Todos estos años he tratado de sobrellevar mi matrimonio, tratando de no pelearnos, discutir, y si hay algún problema, platicarlo para poder resolverlo. Pero en serio, ¿estuvo delicioso? ¿De dónde pensar en pendejadas? Querer superarme es pensar pendejadas. Querer ser alguien en la vida, obviamente no descuidaría por nada del mundo a mis hijos, porque es lo que más amo. Pero no por eso tengo que dejar de lado mis sueños. Creo que lo pienso demasiado tarde. Y sí, no lo voy a negar, soy feliz, al menos en mi pequeña realidad. Soy feliz, pero no me puedo relajar, porque soy una mujer que, cuando se le mete algo en la cabeza, no se le sale por nada del mundo. Y este hombre, estoy enfrente de él y no me ve.
Desgraciadamente, después de tantos años juntos, se ha perdido un poco el deseo, la pasión. No lo sé, siempre me creí una mujer caliente, desinhibida, pero con el paso del tiempo, y a lo mejor de los años, mi libido ya no es el mismo. Y por eso, en la ocasión que estuve con él, mi periodo no llegó. Cuando fui por una prueba de embarazo a la farmacia y me dio positivo, miré al cielo y pensé que era una señal de Dios. Él tiene escrito mi destino. Entonces, era estar en casa y criar a mis hijos. Eso era mi destino.
Pero al pasar el tiempo y los años, mi esposo fue cambiando.
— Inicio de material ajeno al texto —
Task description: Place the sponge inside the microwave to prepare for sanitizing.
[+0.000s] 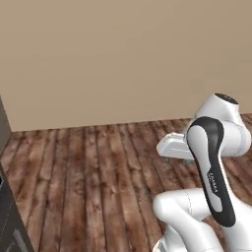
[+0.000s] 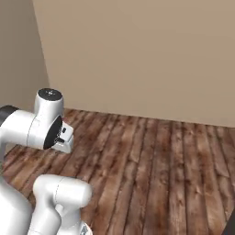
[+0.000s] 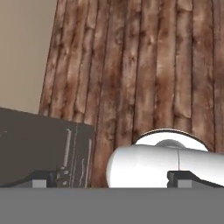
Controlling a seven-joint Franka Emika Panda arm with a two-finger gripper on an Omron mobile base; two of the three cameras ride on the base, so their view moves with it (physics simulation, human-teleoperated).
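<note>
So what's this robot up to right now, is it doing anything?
Nothing is being handled at the moment. The white robot arm is folded up over a wooden plank floor, facing a plain beige wall. Its gripper is open and empty, pointing down at the floor beside a dark cabinet. No sponge or microwave is in sight, so the job of putting one in the other has not started.

The robot arm (image 1: 211,162) wore glossy white rounded casings, a black band with faint lettering curving down one link and a black cap at its 12 o'clock joint.
</note>
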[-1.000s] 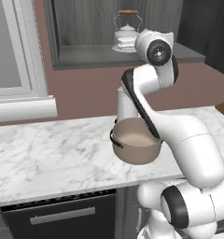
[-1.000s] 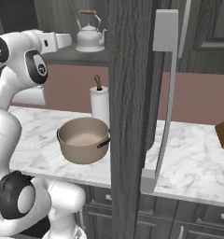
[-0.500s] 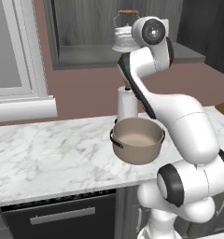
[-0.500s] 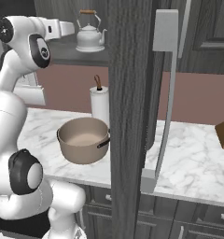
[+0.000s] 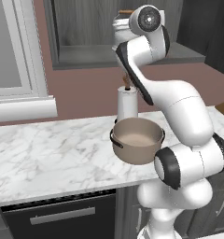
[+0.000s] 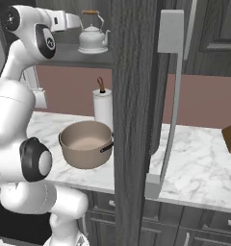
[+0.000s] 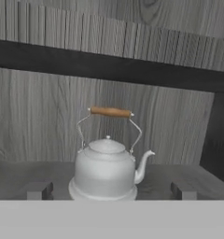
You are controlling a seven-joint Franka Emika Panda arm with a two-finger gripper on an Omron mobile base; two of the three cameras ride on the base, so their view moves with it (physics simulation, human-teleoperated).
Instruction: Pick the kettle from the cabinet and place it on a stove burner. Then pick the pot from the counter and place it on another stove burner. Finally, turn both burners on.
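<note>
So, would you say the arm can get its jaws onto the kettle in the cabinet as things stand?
Probably yes. The gripper is open and faces the kettle squarely in the hand view, with only bare cabinet shelf between them. The kettle stands upright, its tall handle free. The open cabinet door hangs off to the side.

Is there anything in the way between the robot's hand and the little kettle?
No. In the hand view, bare grey shelf is all that lies between the open hand and the kettle.
</note>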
Las llegadas de su trabajo cada vez eran más tarde, trabajaba fines de semana, ya no pasaba tiempo con nosotros como la familia que éramos. De sexo ni siquiera hablamos; un beso en la frente en las mañanas era lo que recibía de él antes de partir a la oficina. Y mis hijos cada vez más independientes. Sinceramente, me sentía que ya nadie se ocupaba de mí, pero me seguía aferrando al matrimonio que, cuando me casé, pensé construir.
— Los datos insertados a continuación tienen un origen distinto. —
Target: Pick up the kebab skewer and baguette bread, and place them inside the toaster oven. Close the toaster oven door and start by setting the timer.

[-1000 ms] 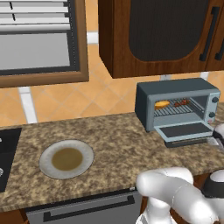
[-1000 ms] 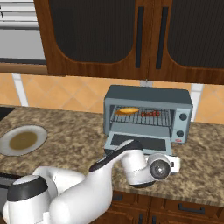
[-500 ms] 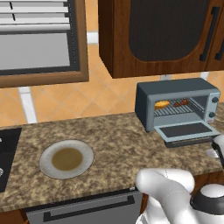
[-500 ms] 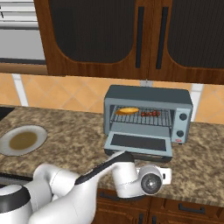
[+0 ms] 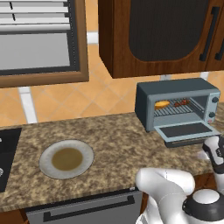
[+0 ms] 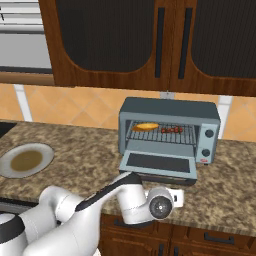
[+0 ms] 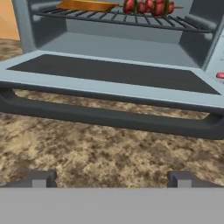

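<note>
The blue-grey toaster oven (image 5: 177,94) (image 6: 170,107) stands on the counter. Its door (image 5: 186,130) (image 6: 159,164) (image 7: 109,76) hangs open and lies flat. On the wire rack lies the golden baguette bread (image 5: 162,104) (image 6: 145,127) (image 7: 87,5), with the dark red kebab skewer (image 5: 180,103) (image 6: 171,129) (image 7: 148,6) to its right. My gripper (image 7: 111,180) is open and empty. It sits low over the counter, just in front of the door's dark bar handle (image 7: 109,118), apart from it.
A grey plate (image 5: 66,158) (image 6: 26,160) with a brown centre rests on the speckled counter to the left. Small knobs (image 6: 209,134) run down the oven's right edge. Dark wood cabinets hang above. A black stove (image 5: 6,148) borders the counter's left end.
My hand has come down and slid left along the counter's front edge, ending below the open door's handle. The jaws stay open, and the oven, bread and skewer have not moved.
</note>
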Tool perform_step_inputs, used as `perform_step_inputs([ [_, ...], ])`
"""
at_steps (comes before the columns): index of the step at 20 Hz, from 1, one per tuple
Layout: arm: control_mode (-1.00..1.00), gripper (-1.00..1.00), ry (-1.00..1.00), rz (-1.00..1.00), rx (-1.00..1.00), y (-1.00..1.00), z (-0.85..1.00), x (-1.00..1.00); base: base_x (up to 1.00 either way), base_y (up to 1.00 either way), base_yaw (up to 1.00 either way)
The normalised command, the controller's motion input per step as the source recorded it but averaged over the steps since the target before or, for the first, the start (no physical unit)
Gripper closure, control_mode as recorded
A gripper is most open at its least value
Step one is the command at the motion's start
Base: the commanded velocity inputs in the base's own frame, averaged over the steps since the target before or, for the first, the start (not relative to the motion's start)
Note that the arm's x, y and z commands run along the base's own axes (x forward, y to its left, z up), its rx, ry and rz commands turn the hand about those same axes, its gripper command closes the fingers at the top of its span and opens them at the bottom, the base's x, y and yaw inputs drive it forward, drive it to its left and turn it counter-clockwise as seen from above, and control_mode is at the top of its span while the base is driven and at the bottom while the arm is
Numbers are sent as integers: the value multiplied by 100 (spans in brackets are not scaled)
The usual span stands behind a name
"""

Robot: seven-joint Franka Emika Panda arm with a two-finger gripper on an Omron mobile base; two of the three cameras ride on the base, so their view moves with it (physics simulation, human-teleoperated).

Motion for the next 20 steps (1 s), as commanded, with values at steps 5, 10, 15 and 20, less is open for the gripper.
perform_step_inputs([
  [5, -100, -100, 0, 1, 7, -7, 0, 16, 0, 0, 0],
  [10, -100, -100, 0, 0, 12, -18, -2, 9, 0, 0, 0],
  [15, -100, -100, 0, 0, 5, -5, -12, 17, 0, 0, 0],
  [20, -100, -100, 0, 0, 0, 0, -12, 24, 0, 0, 0],
])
Sin decirle nada a mi esposo, decidí regresar a la universidad. Mi hijo ya estaba en bachillerato y quería terminar antes de que él ingresara, ya que me imagino que sería una vergüenza que tu madre vaya contigo a la universidad, al menos para él. Mis clases serían por la mañana; nadie se daba cuenta a dónde me marchaba. Nunca fui una mujer celosa y mi esposo tampoco. Teníamos la seguridad de que nos éramos fieles, así que esperaba que nadie se enterara. Pero mi deseo, a pesar de ser una persona adulta, era terminar mi carrera.
El tiempo fue pasando y más rápido de lo que pensé. Solo faltaba un semestre para que me graduara de la universidad. ¿Quién lo iba a decir que, cuando él decía que ya no valía la pena? Me gustaría compartir con ellos este logro, pero tampoco quería que mi esposo se molestara. Ahora que era un adulto, pensaba en qué tan egoísta podría ser él. Tenía su carrera terminada, tenía un empleo, un ascenso, y yo siempre me alegraba de sus logros, pero él jamás quiso que yo avanzara. Ahí, en ese momento, debí de haberme dado cuenta de todo, pero fui muy ciega y ya era un poco tarde para poder cambiar las cosas.
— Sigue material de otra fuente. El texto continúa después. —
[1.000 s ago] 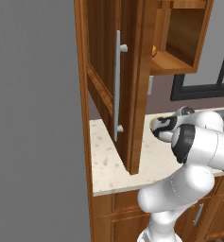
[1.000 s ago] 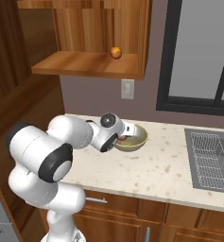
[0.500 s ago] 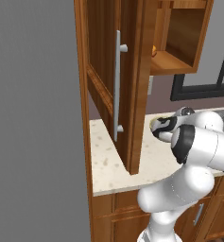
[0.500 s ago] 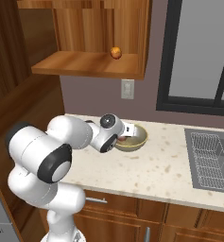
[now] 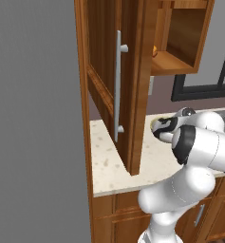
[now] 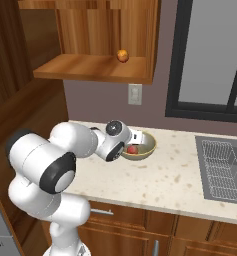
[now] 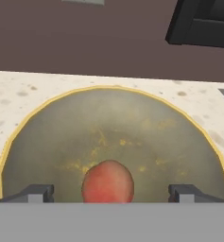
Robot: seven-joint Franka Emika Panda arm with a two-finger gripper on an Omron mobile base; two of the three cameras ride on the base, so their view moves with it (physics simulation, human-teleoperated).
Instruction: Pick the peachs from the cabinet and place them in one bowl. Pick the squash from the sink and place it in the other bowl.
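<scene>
A peach (image 7: 107,181) is left lying in the tan bowl (image 7: 47,137), freed between the spread-open gripper (image 7: 111,193) tips.

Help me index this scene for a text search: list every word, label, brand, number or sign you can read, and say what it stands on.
None: no readable text shows in any of the views.
The tan bowl, the peach in it, the cabinet door, the wall outlet and the counter all show plain surfaces without letters, numbers or signs.
</scene>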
Él jamás cambiaría. Yo seguiría siendo la esposa que se queda en casa, cuidando a los hijos, o al menos eso era lo que él planeaba. Pero ya no iba a ser de esa manera, porque estaba decidida a darle alas a mi carrera, a hacerme alguien, a que mi nombre sea reconocido, a que todo lo que había soñado se cumpliera. Sinceramente, ya nadie dependía de mí, nadie necesitaba que lo cuidara. Eran independientes, así que ahora tocaba pensar un poco en mí.